▸ **Work to complete**:
Copy the entries exactly, leaving out nothing.
Information shown Start Marker
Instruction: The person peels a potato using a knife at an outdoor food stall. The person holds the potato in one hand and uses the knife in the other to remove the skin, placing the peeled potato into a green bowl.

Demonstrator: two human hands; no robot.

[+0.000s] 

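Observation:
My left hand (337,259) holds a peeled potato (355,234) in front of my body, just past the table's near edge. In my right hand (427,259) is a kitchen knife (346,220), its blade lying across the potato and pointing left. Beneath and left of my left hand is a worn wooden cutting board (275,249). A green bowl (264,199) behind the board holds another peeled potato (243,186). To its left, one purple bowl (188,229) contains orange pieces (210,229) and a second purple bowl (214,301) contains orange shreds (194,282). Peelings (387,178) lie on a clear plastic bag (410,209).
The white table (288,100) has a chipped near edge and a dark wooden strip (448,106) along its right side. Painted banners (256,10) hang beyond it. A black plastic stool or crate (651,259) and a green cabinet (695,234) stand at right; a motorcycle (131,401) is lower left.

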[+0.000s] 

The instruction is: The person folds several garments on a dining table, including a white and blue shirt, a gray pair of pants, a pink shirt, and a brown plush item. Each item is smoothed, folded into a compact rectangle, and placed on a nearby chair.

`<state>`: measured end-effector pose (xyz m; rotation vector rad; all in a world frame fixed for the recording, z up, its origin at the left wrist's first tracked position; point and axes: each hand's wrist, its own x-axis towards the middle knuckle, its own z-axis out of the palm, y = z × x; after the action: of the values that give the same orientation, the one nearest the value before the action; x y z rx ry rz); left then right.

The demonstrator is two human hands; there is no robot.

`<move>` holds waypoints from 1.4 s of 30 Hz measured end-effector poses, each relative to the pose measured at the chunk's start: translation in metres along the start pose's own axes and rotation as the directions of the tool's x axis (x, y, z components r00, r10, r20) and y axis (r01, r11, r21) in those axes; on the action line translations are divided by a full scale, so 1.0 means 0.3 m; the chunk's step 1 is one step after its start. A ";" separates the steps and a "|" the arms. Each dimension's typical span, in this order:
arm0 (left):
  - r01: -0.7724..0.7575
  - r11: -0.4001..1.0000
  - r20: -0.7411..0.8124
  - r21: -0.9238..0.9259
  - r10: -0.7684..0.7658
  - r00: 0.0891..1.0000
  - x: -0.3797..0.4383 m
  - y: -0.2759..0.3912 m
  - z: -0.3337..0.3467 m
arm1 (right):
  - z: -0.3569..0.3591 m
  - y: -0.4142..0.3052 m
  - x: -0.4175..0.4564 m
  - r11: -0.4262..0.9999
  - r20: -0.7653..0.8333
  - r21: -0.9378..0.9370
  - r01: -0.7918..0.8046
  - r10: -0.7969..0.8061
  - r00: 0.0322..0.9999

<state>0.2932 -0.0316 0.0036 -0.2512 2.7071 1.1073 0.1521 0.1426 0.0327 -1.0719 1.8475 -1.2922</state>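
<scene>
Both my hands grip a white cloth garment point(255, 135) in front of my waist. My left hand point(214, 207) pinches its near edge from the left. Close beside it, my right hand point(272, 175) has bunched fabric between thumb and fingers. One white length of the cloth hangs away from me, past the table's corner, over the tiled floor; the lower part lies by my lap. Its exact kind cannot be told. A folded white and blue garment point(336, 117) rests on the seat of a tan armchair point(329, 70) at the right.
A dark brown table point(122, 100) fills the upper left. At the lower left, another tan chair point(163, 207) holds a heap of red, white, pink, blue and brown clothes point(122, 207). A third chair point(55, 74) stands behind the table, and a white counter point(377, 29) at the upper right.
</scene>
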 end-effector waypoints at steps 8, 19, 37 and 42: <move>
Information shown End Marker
▸ **Task answer**:
Instruction: The person peels a potato using a knife at an outdoor food stall. The person holds the potato in one hand and uses the knife in the other to remove the skin, placing the peeled potato into a green bowl.

Demonstrator: two human hands; no robot.

[+0.000s] 

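Observation:
My left hand (337,259) holds a peeled potato (355,234) in front of my body, just past the table's near edge. In my right hand (427,259) is a kitchen knife (346,220), its blade lying across the potato and pointing left. Beneath and left of my left hand is a worn wooden cutting board (275,249). A green bowl (264,199) behind the board holds another peeled potato (243,186). To its left, one purple bowl (188,229) contains orange pieces (210,229) and a second purple bowl (214,301) contains orange shreds (194,282). Peelings (387,178) lie on a clear plastic bag (410,209).
The white table (288,100) has a chipped near edge and a dark wooden strip (448,106) along its right side. Painted banners (256,10) hang beyond it. A black plastic stool or crate (651,259) and a green cabinet (695,234) stand at right; a motorcycle (131,401) is lower left.
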
[+0.000s] 

The instruction is: The person folds several garments on a dining table, including a white and blue shirt, a gray pair of pants, a pink shirt, and a brown plush item. Each item is smoothed, folded into a compact rectangle, and placed on a nearby chair.

`<state>`: measured end-effector pose (xyz m; rotation vector rad; all in a world frame fixed for the recording, z up, its origin at the left wrist's first tracked position; point and axes: each hand's wrist, its own x-axis towards the middle knuckle, its own z-axis out of the palm, y = z × x; after the action: of the values that give the same orientation, the one nearest the value before the action; x y z rx ry rz); left then right.

The demonstrator is two human hands; there is no robot.

`<move>` holds waypoints from 1.4 s of 30 Hz measured end-effector poses, each relative to the pose measured at the chunk's start: translation in metres along the start pose's own axes and rotation as the directions of the tool's x axis (x, y, z components r00, r10, r20) and y axis (r01, r11, r21) in those axes; on the action line translations are divided by a full scale, so 1.0 means 0.3 m; the chunk's step 1 is one step after its start. A ";" separates the steps and a "|" the arms. Each dimension's typical span, in this order:
arm0 (left):
  - r01: -0.7724..0.7575
  - r11: -0.4001..1.0000
  - r20: -0.7411..0.8124
  - r21: -0.9238..0.9259
  - r10: -0.7684..0.7658
  - r00: 0.0891..1.0000
  - x: -0.3797..0.4383 m
  - y: -0.2759..0.3912 m
  - z: -0.3337..0.3467 m
arm1 (right):
  - z: -0.3569..0.3591 m
  - y: -0.4142..0.3052 m
  - x: -0.4175..0.4564 m
  - r11: -0.4262..0.9999
  - r20: -0.7653..0.8333
  - r21: -0.9378..0.9370
  - r01: -0.7918..0.8046
  - r10: -0.7969..0.8061
  - r00: 0.0322..0.9999

<state>0.2932 -0.0316 0.0036 -0.2512 2.7071 1.1073 0.1521 0.1426 0.0327 -1.0719 1.8475 -1.2922</state>
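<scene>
Both my hands grip a white cloth garment point(255, 135) in front of my waist. My left hand point(214, 207) pinches its near edge from the left. Close beside it, my right hand point(272, 175) has bunched fabric between thumb and fingers. One white length of the cloth hangs away from me, past the table's corner, over the tiled floor; the lower part lies by my lap. Its exact kind cannot be told. A folded white and blue garment point(336, 117) rests on the seat of a tan armchair point(329, 70) at the right.
A dark brown table point(122, 100) fills the upper left. At the lower left, another tan chair point(163, 207) holds a heap of red, white, pink, blue and brown clothes point(122, 207). A third chair point(55, 74) stands behind the table, and a white counter point(377, 29) at the upper right.
</scene>
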 end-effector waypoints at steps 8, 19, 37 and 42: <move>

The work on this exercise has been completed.